YOUR INSTRUCTIONS => Write the listing below out again exactly, though only as far as the line with "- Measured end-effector", which is included.

COLLECTED MATERIAL =>
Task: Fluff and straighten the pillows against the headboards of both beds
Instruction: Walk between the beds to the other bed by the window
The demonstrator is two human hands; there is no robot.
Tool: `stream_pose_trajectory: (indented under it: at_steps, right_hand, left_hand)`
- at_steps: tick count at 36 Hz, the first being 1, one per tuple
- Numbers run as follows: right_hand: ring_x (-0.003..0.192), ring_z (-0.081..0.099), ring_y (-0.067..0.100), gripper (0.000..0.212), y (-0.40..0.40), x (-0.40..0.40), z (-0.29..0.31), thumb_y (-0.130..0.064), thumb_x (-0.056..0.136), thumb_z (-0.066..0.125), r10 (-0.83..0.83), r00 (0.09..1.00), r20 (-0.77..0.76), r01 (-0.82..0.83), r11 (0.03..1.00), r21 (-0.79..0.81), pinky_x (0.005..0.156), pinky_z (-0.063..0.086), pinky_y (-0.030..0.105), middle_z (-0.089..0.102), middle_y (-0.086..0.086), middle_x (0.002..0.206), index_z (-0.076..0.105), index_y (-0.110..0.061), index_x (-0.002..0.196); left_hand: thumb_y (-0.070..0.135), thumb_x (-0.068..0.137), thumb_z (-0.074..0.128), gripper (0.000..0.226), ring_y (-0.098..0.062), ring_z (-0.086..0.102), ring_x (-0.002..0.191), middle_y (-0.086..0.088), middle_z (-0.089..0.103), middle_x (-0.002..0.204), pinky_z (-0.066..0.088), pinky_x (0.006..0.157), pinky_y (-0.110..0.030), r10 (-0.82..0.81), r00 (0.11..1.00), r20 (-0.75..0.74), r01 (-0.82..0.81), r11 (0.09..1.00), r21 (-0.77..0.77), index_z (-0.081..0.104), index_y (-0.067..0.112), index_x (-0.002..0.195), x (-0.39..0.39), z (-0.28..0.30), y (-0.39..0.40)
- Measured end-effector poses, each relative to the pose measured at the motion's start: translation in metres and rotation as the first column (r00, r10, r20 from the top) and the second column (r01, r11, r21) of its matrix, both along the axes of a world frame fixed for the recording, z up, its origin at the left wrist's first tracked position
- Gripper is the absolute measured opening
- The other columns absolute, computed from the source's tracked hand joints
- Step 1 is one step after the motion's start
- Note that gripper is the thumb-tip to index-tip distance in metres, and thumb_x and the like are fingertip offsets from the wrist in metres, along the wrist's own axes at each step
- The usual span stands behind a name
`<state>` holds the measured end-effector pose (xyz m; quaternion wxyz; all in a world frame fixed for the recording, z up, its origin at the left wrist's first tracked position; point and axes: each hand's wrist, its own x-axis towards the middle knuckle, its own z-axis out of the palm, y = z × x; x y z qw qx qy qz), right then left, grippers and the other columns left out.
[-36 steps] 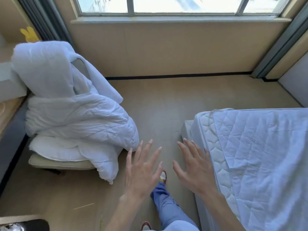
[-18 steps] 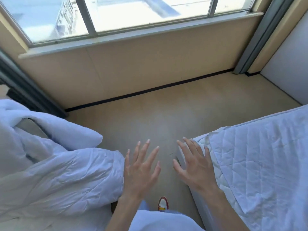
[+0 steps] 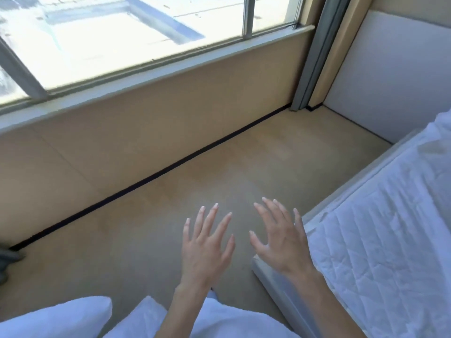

COMPLETED EXERCISE =>
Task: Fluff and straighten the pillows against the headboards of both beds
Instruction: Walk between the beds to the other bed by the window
The demonstrator is two human hands; there is no robot.
Tool: `stream_pose_trajectory: (indented under it: at_steps, right_hand, left_hand)`
- at_steps: tick count at 36 Hz, the first being 1, one per tuple
- Numbers run as follows: right_hand: ring_x (-0.003..0.192), ring_z (-0.081..0.099), ring_y (-0.067..0.100), gripper (0.000..0.212), y (-0.40..0.40), x (-0.40..0.40), z (-0.29..0.31), thumb_y (-0.130..0.064), thumb_x (-0.056..0.136), thumb_z (-0.066..0.125), r10 (-0.83..0.83), r00 (0.09..1.00), r20 (-0.77..0.76), r01 (-0.82..0.83), r11 (0.03..1.00), r21 (-0.79..0.81), pinky_x (0.005..0.156), pinky_z (-0.063..0.086), pinky_y (-0.030..0.105), middle_z (-0.089..0.102), middle_y (-0.086..0.086), middle_x (0.002..0.206), index_z (-0.076..0.105), index_y (-0.110..0.061), index_x (-0.002..0.196); left_hand: thumb_y (-0.070..0.135), thumb_x (-0.068..0.137), thumb_z (-0.074..0.128), gripper (0.000..0.226), ring_y (-0.098..0.062), ring_z (-0.086..0.102), ring_x (-0.002..0.191), middle_y (-0.086..0.088), middle_z (-0.089..0.103), middle_x (-0.002..0.204), pinky_z (-0.066..0.088), pinky_x (0.006..0.157), pinky_y (-0.110..0.030), r10 (-0.82..0.81), r00 (0.11..1.00), r20 (-0.75..0.74), r01 (-0.82..0.81), r11 (0.09..1.00), r21 (-0.77..0.77), index_z (-0.081..0.104), index_y (-0.067..0.112), index_x (-0.002..0.195), x (-0.39..0.39), z (-0.28..0.30), y (-0.39..0.40)
- Measured end-effector poses, each relative to the pose measured at the motion's start: translation in metres and rotation as the first column (r00, r10, r20 from the top) and the second column (r01, r11, r21) of its matrix, both along the axes of a world frame fixed for the recording, z up, its origin at the left wrist's first tracked position

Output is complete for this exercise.